_What you should do_:
Leave out the pictures, and write out exactly the lines from the beginning of the material to the line holding "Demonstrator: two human", that line included, and nothing else.

_Input data_:
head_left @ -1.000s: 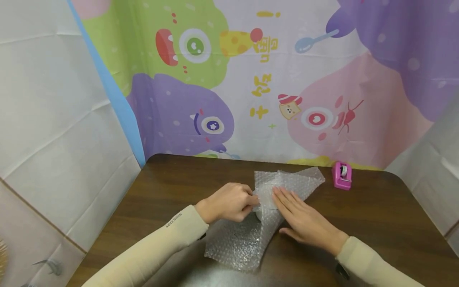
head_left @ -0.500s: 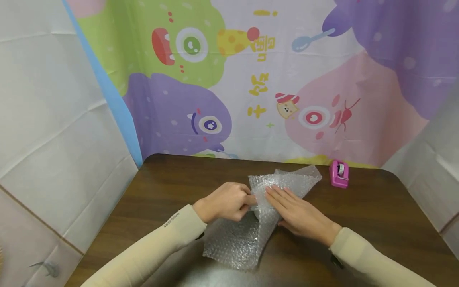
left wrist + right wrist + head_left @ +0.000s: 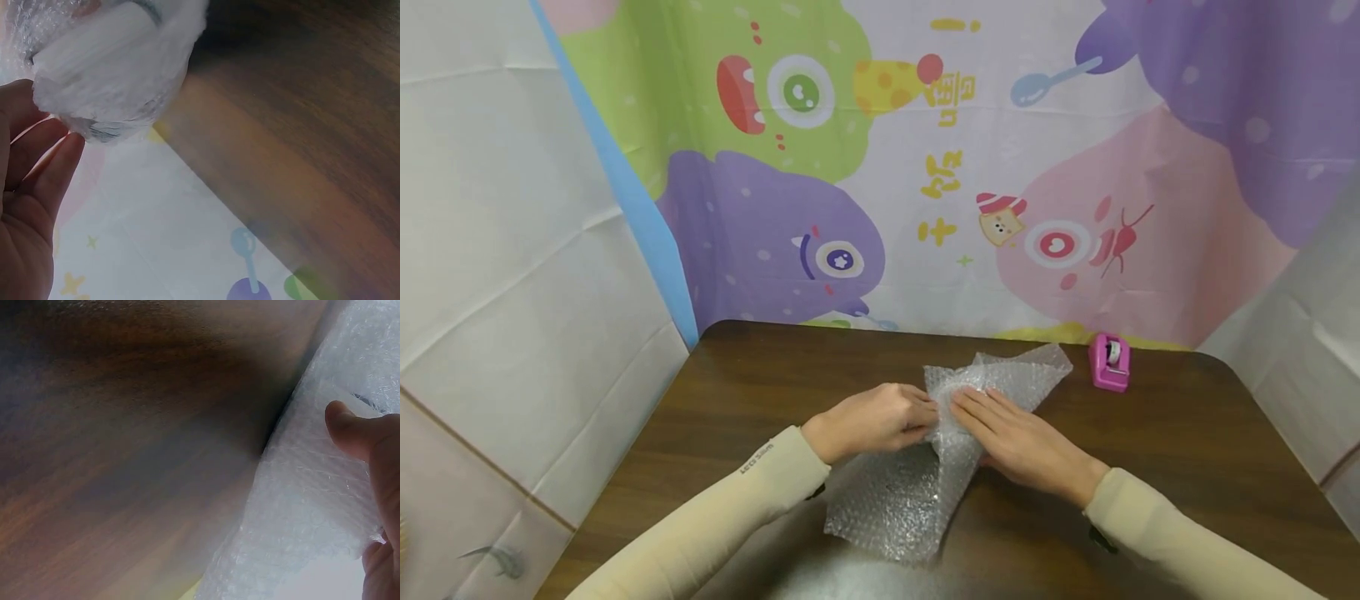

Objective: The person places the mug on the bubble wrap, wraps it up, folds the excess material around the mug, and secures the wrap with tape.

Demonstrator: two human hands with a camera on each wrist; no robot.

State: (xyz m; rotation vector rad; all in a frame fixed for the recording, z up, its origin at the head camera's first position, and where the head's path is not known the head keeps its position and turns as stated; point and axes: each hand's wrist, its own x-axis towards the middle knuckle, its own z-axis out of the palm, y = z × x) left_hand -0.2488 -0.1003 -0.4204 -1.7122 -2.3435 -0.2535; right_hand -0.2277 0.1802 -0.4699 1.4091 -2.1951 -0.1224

_Completed exercise_:
head_left @ -1.000s: 
head_left @ -0.500s: 
left wrist + right wrist + head_left @ +0.000s: 

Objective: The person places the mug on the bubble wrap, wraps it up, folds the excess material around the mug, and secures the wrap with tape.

Demonstrator: two human hands with a camera on each wrist; no robot.

The exercise concludes with that.